**Try it**: A line below contains "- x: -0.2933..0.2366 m", and a later one contains "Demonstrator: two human". Repeat both, with every line between them, exactly.
____
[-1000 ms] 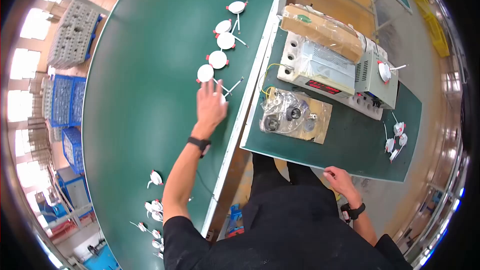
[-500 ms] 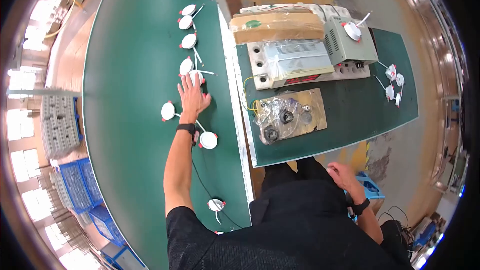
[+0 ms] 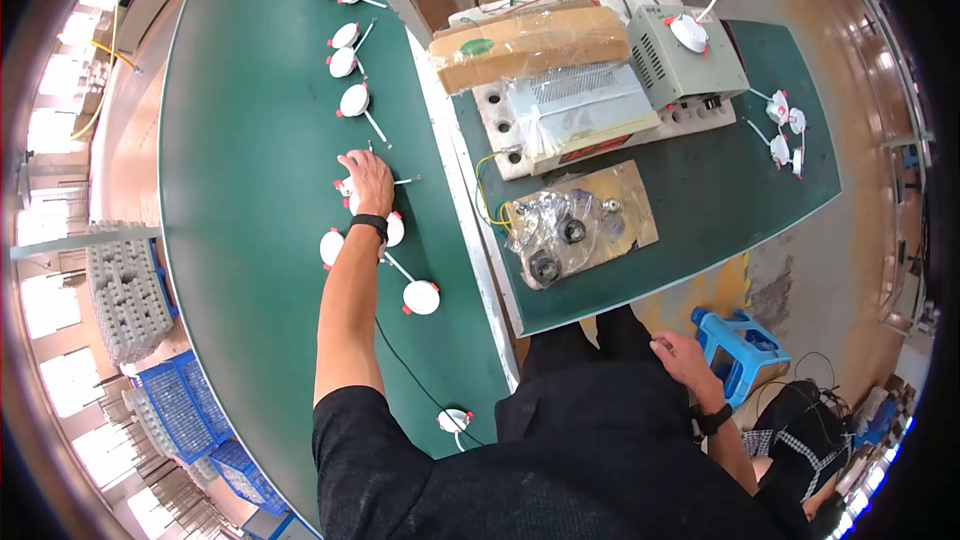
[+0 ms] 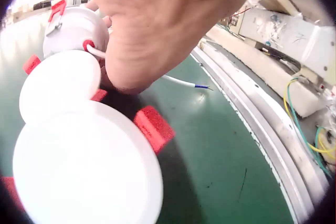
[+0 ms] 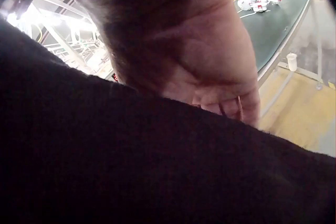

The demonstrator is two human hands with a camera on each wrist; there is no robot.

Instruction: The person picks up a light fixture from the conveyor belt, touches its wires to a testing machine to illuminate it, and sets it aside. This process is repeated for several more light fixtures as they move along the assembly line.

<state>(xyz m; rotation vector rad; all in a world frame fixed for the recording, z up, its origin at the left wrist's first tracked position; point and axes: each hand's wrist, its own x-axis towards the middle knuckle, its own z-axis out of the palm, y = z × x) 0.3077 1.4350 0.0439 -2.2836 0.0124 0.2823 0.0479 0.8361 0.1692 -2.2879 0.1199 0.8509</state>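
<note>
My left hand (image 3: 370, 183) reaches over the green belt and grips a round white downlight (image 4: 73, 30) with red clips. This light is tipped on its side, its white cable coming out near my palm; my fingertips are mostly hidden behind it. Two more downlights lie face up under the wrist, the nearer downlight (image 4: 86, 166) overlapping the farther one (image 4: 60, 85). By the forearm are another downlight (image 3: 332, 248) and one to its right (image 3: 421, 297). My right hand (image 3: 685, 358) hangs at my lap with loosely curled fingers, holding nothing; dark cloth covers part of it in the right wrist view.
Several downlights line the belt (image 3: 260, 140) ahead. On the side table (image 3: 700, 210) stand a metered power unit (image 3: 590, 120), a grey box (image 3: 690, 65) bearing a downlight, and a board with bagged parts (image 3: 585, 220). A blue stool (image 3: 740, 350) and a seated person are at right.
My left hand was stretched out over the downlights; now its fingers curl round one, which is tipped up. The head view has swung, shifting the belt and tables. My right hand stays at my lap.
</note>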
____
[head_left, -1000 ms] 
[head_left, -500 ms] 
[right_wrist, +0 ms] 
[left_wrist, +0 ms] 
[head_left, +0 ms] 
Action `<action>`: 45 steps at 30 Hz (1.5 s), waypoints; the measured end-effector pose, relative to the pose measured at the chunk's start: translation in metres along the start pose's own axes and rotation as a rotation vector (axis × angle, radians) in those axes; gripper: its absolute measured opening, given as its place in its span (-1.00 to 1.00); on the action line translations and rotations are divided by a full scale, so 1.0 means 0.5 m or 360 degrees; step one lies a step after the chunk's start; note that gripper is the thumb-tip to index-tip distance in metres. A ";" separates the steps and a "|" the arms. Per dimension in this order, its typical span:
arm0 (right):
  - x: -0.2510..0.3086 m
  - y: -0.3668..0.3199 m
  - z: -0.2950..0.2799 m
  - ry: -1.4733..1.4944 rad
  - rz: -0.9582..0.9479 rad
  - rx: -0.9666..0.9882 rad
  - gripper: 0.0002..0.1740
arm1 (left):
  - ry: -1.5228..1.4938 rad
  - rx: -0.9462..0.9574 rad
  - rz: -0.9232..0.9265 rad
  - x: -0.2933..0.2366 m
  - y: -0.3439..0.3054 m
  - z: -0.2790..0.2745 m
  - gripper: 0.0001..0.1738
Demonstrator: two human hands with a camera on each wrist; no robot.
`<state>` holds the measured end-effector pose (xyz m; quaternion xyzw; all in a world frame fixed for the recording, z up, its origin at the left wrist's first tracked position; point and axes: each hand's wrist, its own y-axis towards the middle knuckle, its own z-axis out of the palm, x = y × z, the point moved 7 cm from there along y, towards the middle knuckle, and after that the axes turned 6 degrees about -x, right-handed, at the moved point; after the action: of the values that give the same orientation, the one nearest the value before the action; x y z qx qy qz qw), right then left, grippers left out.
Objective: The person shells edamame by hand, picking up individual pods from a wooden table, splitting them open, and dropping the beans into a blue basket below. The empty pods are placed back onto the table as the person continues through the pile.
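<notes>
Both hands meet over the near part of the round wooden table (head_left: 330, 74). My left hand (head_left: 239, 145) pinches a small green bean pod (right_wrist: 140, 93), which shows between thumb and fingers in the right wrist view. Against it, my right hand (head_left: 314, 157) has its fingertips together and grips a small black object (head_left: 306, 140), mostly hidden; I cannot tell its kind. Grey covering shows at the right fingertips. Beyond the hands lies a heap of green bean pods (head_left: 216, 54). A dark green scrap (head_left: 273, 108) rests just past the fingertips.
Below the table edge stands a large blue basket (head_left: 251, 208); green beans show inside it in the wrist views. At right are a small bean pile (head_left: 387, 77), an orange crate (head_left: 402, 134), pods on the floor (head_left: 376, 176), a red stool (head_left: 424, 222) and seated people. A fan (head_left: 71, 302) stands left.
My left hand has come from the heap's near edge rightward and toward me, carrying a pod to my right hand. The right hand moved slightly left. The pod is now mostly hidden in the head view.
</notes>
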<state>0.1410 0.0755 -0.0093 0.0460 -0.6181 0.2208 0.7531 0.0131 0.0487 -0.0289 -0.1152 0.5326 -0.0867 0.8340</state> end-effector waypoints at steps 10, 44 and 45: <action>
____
**Result**:
  - x: -0.2933..0.2366 m
  - y: -0.3439..0.3054 m
  - z: -0.2790..0.2745 m
  - gripper: 0.0001..0.1738
Demonstrator: two human hands with a camera on each wrist; no robot.

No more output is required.